Examens de certification et de qualification pour les professions réglementées
Afin d’aider à l’intégration des personnes travaillant dans les domaines «réglementés» (par exemple les dentistes), il faudrait proposer la possibilité de passer l’examen d’équivalence en France et en français. De plus, afin d’encourager les futurs Olims, il est important de reconnaitre l’examen passé même si la personne ne fait pas son Alyah dans les deux années qui suivent l’examen.
Les médecins généralistes
Il faut envisager des facilités pour les médecins de famille ayant exercé durant plus de 1O ans (par exemple : exiger un oulpan professionnel ainsi qu’un stage mais sans examen d’équivalence).
Permettre aux étudiants en médecine de faire leur stage en Israël après 6 ans d’études
A l’inverse du cursus israélien, les étudiants français ne reçoivent pas de diplôme de médecin en fin de 6eme année, et ceci les empêche de se présenter à l’examen de résidanat israélien (le « Stage »). Cette délivrance du diplôme de médecin se fait encore en France après la thèse et quasi simultanément à la licence d’exercer. Afin d’encourager les étudiants en médecine à faire leur Alyah, il faudrait trouver une solution leur permettant de faire leur stage en Israël malgré les différences de cursus universitaires.

Les opticiens
Il y a aujourd’hui en France 5000 opticiens de confession juive. Dans ce domaine, il existe 3 diplômes en France (qui ne sont pas reconnu en Israël) :

  • Le BTS optique certificat professionnel (non académique). Des efforts ont été faits auprès du ministère de l’Économie afin d’obtenir une reconnaissance. Une réponse officielle doit être délivrée prochainement.

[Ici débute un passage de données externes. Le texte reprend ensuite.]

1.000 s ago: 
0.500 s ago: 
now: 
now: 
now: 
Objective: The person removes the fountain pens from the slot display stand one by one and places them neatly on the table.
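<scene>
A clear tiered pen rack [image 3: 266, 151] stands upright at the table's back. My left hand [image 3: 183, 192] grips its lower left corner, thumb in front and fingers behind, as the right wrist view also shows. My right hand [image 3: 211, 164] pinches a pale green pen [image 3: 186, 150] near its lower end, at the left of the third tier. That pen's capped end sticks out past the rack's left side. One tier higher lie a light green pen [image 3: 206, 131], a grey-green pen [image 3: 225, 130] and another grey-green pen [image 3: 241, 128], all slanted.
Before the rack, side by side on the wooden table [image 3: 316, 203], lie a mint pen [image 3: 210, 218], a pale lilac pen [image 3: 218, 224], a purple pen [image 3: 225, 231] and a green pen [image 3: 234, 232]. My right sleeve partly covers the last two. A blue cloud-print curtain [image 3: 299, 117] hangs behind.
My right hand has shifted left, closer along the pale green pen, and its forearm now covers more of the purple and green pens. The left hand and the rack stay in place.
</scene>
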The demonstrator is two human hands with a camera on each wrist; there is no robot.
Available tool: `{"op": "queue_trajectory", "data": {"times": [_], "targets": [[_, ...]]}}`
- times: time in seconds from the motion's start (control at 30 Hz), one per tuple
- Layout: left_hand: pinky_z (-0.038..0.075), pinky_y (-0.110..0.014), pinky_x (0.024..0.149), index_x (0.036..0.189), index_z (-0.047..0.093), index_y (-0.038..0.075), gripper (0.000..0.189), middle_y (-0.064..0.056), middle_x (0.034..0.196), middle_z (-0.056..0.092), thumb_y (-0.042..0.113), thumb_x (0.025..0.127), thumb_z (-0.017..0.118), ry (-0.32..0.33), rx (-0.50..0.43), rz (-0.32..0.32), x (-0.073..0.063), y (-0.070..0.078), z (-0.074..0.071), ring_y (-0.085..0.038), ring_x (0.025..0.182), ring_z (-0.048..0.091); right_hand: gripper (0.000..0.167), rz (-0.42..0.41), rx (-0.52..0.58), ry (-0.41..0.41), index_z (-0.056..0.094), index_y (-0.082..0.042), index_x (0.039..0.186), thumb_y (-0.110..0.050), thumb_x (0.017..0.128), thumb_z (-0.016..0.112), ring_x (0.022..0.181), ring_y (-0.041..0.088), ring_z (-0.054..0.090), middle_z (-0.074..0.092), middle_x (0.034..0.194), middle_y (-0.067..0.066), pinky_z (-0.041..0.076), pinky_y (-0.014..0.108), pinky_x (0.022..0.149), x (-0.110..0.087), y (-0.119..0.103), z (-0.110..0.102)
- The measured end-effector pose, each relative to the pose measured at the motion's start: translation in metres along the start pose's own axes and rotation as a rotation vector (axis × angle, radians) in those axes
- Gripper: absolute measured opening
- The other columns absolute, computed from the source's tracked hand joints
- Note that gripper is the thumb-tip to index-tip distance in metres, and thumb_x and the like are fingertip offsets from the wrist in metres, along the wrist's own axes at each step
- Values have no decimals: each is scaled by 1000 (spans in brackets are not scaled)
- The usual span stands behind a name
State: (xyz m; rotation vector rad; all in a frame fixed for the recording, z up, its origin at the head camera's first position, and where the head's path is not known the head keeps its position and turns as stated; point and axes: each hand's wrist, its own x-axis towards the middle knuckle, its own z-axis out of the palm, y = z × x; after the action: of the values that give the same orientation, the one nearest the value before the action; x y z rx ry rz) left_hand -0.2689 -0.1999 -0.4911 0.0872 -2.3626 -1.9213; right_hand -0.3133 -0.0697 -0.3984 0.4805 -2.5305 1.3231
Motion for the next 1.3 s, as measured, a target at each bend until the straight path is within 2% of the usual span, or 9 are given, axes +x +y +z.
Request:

  • Le diplôme académique licence d’optique professionnelle et master en science de la vision. Dans ce cas aussi, une demande a été faite par Optical Center auprès du ministère de la santé.

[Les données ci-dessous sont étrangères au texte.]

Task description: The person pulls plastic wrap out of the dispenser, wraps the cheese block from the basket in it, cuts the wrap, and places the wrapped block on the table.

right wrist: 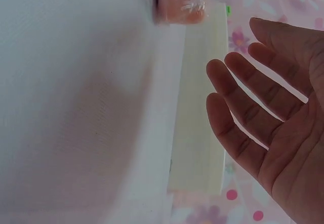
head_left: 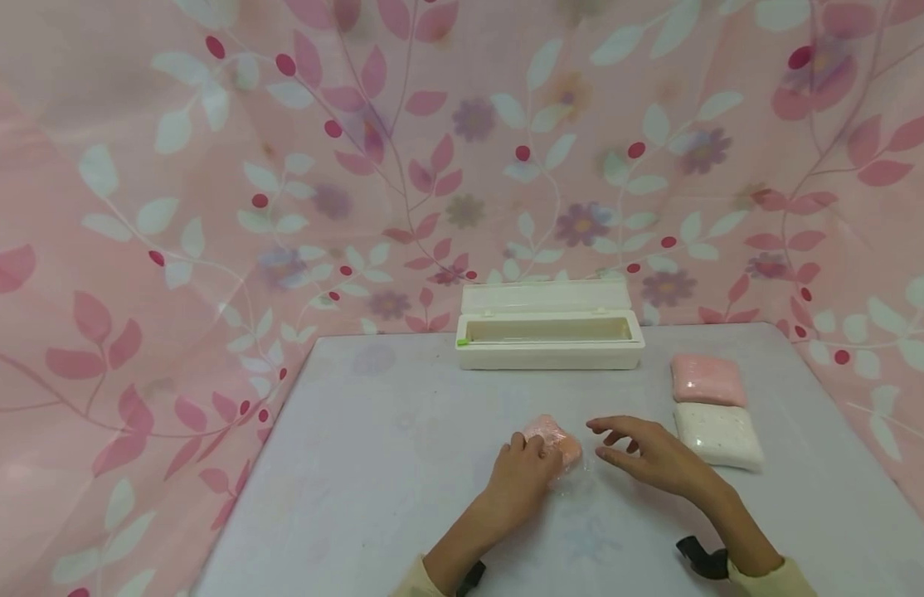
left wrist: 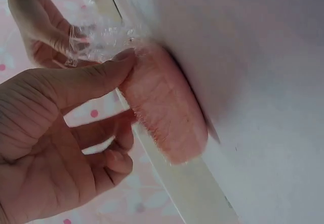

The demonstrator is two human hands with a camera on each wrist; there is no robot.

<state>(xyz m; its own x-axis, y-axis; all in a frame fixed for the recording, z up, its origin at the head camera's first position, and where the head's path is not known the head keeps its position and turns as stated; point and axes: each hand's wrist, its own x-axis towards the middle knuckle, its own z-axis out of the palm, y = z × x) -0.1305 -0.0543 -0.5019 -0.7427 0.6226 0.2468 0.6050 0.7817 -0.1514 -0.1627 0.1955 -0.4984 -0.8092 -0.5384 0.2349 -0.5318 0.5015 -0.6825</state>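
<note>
Near the middle of the table lies a soft-looking pink-orange block [head_left: 559, 439] in crinkled clear plastic wrap. My left hand [head_left: 523, 474] pinches it, the thumb at one end of the block in the left wrist view, with other fingers behind its edge. Loose wrap [left wrist: 104, 41] bunches up beside the thumb. Just to the right of the block, my right hand [head_left: 652, 454] is held in the air, fingers spread and gently bent, holding nothing. In the right wrist view its palm [right wrist: 298, 148] shows bare, and the wrapped block [right wrist: 181, 2] appears at the top.
A long cream box [head_left: 547, 357] stands at the table's back with its lid [head_left: 544, 297] raised and a small green tab [head_left: 463, 342] at its left corner. To the right lie a pink wrapped block [head_left: 707, 379] and a white wrapped block [head_left: 719, 434]. Floral cloth [head_left: 402, 166] hangs behind.
</note>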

Dans le cas où les équivalences ne seraient pas obtenues, il faudrait promouvoir au moins une reconnaissance des matières étudiées afin de raccourcir le parcours des candidats olim hadashim. De plus, il faut également travailler sur des aides spécifiques (exemptions de certains examens, rallonger le temps d’examens, possibilité de passer l’examen en français etc..).